All the lines below should be set down exactly, with no picture carried into the copy.
----- DATA EXCERPT
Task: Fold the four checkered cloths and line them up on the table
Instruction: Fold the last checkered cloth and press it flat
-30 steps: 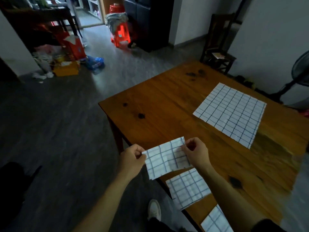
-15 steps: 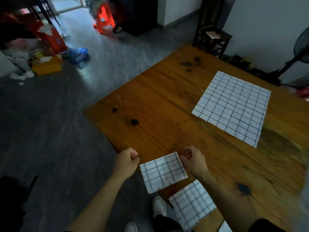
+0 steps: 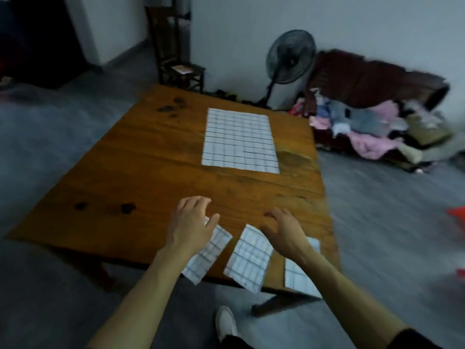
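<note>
Three folded checkered cloths lie along the near edge of the wooden table [image 3: 141, 172]: a left one [image 3: 208, 255], a middle one [image 3: 249, 260] and a right one [image 3: 298, 275], which my right forearm partly covers. All three overhang the edge a little. My left hand [image 3: 191, 222] hovers over the left cloth's far end, fingers spread, holding nothing. My right hand [image 3: 284, 227] is open above the gap between the middle and right cloths. An unfolded checkered cloth [image 3: 240, 141] lies flat at the table's far side.
A standing fan [image 3: 289, 56] and a dark wooden chair [image 3: 181, 69] stand beyond the table. A sofa heaped with clothes [image 3: 377, 122] is at the right. My shoe [image 3: 226, 323] shows on the grey floor below the table edge.
The folded cloth that both hands held has been set down on the table edge and released. Both hands have opened. The view has swung to the right.
</note>
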The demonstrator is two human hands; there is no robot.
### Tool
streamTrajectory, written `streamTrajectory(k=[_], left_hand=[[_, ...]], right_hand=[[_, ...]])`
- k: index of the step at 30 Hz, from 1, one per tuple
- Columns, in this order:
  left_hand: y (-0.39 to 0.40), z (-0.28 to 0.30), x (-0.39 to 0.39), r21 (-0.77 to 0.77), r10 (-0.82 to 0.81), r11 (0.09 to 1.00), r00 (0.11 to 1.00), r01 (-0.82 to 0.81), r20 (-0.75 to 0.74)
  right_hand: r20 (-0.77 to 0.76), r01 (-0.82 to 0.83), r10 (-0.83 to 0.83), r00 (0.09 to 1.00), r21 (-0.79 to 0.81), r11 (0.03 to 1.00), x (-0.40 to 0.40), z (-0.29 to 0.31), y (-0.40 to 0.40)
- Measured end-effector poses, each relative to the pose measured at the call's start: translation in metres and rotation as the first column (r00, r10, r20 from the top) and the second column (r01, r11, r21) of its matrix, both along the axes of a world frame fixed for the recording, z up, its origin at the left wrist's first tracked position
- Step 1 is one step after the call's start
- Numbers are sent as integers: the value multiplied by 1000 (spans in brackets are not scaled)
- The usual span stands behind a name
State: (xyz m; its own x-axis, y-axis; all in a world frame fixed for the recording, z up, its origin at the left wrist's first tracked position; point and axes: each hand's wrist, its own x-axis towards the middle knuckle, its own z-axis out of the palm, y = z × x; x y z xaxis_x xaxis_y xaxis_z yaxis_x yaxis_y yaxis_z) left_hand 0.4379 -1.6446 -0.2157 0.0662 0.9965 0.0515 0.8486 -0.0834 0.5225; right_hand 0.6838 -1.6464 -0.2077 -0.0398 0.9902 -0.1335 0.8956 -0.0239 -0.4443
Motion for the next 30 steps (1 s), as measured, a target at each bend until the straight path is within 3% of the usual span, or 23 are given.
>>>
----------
▸ RESPONSE BELOW
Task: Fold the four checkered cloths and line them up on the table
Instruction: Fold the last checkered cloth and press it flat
-30 steps: 
-15 steps: 
+0 steps: 
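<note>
Three folded checkered cloths lie along the near edge of the wooden table [image 3: 141, 172]: a left one [image 3: 208, 255], a middle one [image 3: 249, 260] and a right one [image 3: 298, 275], which my right forearm partly covers. All three overhang the edge a little. My left hand [image 3: 191, 222] hovers over the left cloth's far end, fingers spread, holding nothing. My right hand [image 3: 284, 227] is open above the gap between the middle and right cloths. An unfolded checkered cloth [image 3: 240, 141] lies flat at the table's far side.
A standing fan [image 3: 289, 56] and a dark wooden chair [image 3: 181, 69] stand beyond the table. A sofa heaped with clothes [image 3: 377, 122] is at the right. My shoe [image 3: 226, 323] shows on the grey floor below the table edge.
The folded cloth that both hands held has been set down on the table edge and released. Both hands have opened. The view has swung to the right.
</note>
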The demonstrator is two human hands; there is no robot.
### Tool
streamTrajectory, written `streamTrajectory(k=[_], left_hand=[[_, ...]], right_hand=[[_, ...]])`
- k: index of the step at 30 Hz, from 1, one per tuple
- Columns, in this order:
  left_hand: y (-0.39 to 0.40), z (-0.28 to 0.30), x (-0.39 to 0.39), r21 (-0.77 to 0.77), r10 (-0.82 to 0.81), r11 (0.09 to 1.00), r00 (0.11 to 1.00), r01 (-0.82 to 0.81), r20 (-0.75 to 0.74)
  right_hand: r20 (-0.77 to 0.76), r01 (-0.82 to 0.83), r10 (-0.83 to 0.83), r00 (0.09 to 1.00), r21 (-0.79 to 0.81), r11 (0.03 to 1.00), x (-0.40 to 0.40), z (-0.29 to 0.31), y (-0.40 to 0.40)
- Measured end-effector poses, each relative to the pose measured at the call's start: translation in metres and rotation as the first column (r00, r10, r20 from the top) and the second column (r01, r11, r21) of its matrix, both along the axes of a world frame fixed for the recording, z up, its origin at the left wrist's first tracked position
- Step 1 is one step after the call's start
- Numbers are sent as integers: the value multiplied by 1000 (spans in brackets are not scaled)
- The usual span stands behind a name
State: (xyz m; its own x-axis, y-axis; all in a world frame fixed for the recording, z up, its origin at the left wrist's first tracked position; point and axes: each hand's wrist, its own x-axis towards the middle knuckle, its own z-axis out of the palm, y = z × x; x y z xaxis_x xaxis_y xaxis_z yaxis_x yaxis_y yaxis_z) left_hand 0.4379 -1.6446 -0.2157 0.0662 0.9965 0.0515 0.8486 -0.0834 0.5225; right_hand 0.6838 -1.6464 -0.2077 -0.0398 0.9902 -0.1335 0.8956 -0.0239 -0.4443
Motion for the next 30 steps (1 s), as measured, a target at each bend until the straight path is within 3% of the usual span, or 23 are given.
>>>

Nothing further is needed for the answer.